* **RECORDS FOR THE TASK**
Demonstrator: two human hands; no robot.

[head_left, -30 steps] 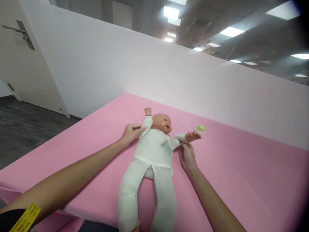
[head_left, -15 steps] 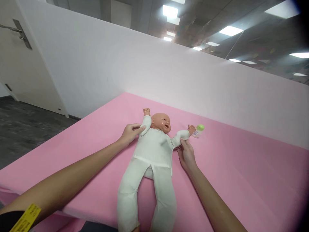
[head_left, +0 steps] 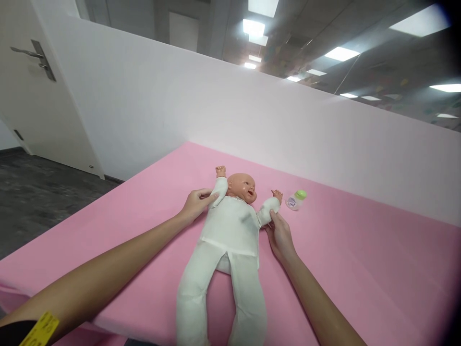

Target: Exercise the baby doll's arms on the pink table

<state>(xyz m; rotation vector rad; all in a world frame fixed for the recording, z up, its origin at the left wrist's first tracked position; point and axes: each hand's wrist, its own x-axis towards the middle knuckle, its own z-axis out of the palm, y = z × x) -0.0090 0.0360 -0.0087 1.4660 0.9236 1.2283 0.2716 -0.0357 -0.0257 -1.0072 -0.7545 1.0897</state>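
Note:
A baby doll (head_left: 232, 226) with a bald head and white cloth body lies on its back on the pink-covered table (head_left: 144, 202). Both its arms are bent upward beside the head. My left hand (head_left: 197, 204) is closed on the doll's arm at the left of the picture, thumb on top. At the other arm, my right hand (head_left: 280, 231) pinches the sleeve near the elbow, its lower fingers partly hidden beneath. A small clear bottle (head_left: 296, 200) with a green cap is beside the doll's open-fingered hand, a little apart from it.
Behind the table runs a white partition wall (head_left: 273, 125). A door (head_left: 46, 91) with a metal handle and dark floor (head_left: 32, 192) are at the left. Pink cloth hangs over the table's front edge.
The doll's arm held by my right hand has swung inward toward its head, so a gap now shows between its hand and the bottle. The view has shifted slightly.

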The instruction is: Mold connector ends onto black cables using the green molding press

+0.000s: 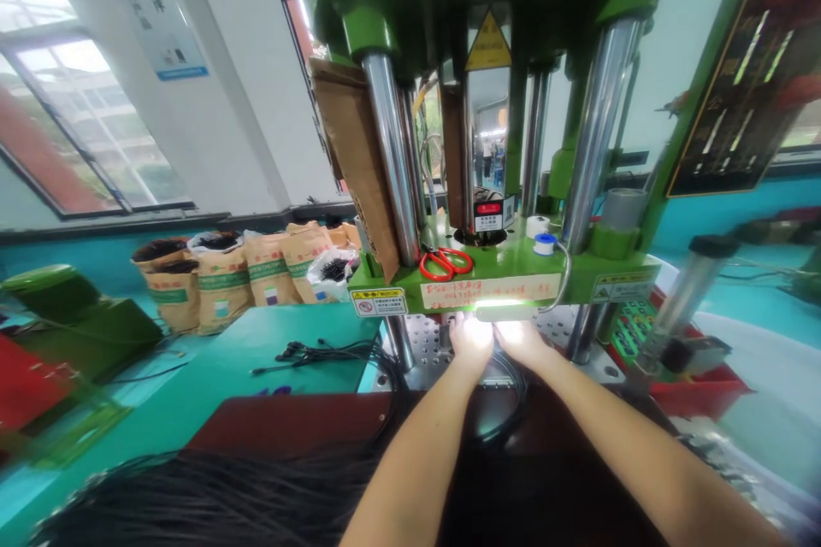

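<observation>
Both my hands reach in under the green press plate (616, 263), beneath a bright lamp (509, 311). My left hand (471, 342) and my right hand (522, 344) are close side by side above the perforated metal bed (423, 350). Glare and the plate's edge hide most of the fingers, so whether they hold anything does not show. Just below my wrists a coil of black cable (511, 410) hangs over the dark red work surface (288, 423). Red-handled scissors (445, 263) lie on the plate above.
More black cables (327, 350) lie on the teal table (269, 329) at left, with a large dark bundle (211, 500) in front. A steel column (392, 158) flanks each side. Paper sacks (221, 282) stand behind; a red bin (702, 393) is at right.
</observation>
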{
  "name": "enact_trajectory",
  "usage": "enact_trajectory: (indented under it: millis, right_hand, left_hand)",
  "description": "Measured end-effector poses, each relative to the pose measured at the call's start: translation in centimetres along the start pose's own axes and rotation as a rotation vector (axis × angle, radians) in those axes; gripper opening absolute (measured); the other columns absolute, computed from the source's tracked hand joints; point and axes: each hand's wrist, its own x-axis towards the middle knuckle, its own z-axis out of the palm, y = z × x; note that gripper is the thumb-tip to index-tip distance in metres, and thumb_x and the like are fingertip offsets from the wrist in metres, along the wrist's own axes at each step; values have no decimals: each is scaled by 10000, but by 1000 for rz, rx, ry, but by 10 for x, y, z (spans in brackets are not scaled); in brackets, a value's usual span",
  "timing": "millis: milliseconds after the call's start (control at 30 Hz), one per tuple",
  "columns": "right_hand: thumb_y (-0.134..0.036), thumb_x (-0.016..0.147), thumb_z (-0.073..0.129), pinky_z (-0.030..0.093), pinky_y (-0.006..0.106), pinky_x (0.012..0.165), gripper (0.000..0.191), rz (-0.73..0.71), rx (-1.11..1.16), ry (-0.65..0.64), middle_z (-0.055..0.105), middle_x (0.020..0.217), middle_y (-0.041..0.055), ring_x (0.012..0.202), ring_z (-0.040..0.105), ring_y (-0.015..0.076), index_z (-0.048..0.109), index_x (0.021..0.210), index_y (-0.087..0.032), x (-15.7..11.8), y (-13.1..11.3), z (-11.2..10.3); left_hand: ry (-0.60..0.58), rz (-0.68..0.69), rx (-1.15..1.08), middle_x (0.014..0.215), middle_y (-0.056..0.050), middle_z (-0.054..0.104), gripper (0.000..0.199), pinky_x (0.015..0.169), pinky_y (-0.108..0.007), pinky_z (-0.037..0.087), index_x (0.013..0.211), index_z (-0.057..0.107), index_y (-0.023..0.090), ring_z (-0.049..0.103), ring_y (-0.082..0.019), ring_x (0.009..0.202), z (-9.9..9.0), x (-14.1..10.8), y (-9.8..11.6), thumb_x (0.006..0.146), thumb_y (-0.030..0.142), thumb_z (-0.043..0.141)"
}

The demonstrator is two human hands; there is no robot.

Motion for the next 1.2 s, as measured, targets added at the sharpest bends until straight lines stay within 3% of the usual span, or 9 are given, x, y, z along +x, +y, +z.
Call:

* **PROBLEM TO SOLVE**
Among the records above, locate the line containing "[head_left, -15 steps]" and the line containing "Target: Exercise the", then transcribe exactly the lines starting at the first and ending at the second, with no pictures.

* **WRITTEN RESPONSE**
[head_left, -15 steps] 
[head_left, +0 steps] 

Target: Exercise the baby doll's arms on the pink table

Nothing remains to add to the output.